I could barely look at him or think, who is this guy?
He fingered the fabric near my toes. “What a scrap you’ve gotten yourself into, huh?”
He walked closer to the head of my bed, tracing the metal bar with his left fingers. I cried out as another wave of pain—the biggest yet—racked my entire body. I felt like I was on fire.
He got to the head of my bed and stopped. I noticed that his eyes were a murky brown as he leaned dangerously close over me. He breathed on me as he let out a short inaudible laugh. Then he said, “The doctors and nurses aren’t coming for you. You see…” he glanced around towards the door, through to where the bustling ER was. Seeing all was clear, he leaned in closer than ever—his face inches away from mine, and said quietly, “they don’t actually care about your case. Accidents like yours…well…so avoidable. You know? I mean, what kind of an idiot do you have to be? To jump off of a loft onto a beanbag? For FUN? What?! Did you think you could fly for a little moment there, birdie? Hmmm?”
Then he grinned, taunting me, and I saw a glint behind his eyes that scared me.

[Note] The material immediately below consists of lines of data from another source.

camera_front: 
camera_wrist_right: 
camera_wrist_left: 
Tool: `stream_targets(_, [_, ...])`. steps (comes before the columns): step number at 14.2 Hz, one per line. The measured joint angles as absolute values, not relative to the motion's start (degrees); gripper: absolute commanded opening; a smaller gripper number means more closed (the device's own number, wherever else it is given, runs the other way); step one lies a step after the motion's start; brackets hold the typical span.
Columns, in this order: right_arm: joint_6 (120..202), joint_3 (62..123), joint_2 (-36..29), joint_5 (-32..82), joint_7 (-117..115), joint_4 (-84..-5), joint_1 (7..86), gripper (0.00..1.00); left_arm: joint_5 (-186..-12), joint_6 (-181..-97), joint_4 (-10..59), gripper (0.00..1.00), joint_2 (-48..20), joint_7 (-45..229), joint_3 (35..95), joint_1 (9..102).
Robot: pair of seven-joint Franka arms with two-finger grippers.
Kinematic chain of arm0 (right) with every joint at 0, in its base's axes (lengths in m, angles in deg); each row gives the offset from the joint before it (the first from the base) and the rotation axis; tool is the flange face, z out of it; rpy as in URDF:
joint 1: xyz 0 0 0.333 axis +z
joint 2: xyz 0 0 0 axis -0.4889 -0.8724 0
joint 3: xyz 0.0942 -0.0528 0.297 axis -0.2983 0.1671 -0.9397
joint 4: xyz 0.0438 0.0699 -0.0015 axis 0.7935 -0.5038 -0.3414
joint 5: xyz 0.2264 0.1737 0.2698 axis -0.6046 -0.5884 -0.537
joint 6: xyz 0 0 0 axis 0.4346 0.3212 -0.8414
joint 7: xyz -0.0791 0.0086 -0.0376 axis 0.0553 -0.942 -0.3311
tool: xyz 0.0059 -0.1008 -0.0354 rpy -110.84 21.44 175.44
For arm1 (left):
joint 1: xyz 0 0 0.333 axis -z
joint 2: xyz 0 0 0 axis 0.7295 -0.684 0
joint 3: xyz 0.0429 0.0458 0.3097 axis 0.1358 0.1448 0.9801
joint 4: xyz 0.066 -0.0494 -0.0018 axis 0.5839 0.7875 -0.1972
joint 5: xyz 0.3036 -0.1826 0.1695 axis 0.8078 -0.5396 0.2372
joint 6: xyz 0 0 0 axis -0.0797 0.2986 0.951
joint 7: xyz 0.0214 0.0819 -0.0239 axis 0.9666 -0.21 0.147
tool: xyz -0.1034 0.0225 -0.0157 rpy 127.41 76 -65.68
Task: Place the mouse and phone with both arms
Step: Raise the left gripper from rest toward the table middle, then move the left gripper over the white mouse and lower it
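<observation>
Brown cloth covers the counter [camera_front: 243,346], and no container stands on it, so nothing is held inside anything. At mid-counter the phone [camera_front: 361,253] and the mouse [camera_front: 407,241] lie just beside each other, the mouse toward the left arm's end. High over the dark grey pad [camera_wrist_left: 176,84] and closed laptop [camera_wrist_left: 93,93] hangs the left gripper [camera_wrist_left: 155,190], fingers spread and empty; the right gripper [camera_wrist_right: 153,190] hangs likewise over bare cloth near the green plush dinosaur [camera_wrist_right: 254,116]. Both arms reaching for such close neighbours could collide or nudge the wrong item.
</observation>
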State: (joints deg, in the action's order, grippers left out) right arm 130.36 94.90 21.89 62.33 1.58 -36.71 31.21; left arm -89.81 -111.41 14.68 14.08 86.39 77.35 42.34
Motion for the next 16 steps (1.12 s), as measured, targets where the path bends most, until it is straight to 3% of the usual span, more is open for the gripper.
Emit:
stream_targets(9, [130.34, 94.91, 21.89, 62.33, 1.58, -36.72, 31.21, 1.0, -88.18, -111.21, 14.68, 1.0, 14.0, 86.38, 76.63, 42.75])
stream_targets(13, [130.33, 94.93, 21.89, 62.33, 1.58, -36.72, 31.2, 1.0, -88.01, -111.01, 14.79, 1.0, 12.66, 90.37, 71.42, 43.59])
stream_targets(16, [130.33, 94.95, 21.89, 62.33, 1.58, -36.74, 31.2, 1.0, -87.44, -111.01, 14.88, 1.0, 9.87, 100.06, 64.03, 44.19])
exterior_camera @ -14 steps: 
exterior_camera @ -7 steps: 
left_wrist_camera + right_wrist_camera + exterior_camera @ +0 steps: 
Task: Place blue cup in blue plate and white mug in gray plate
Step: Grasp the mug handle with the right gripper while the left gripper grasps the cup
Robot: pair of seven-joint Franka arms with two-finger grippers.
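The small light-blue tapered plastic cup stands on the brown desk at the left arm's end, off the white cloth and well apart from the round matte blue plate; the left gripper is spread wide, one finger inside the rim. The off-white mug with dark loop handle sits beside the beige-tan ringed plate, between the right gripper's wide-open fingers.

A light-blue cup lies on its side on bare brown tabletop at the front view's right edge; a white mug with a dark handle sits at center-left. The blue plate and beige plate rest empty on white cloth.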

He straightened up. I thought he was going to ruffle the top of my head with his hand, but then he glanced over his shoulder and I could see he thought better of it. He looked back at me once more and grinned again, then turned and left, dodging around a squat nurse who came in through the door.
She came to my side, glancing behind her at his back, then looked at me with a question in her eyes. I was too delirious to try to make sense of what had just happened. Before the nurse could ask anything about him, I started crying, “give me morphine! Please! Where’s the doctor?”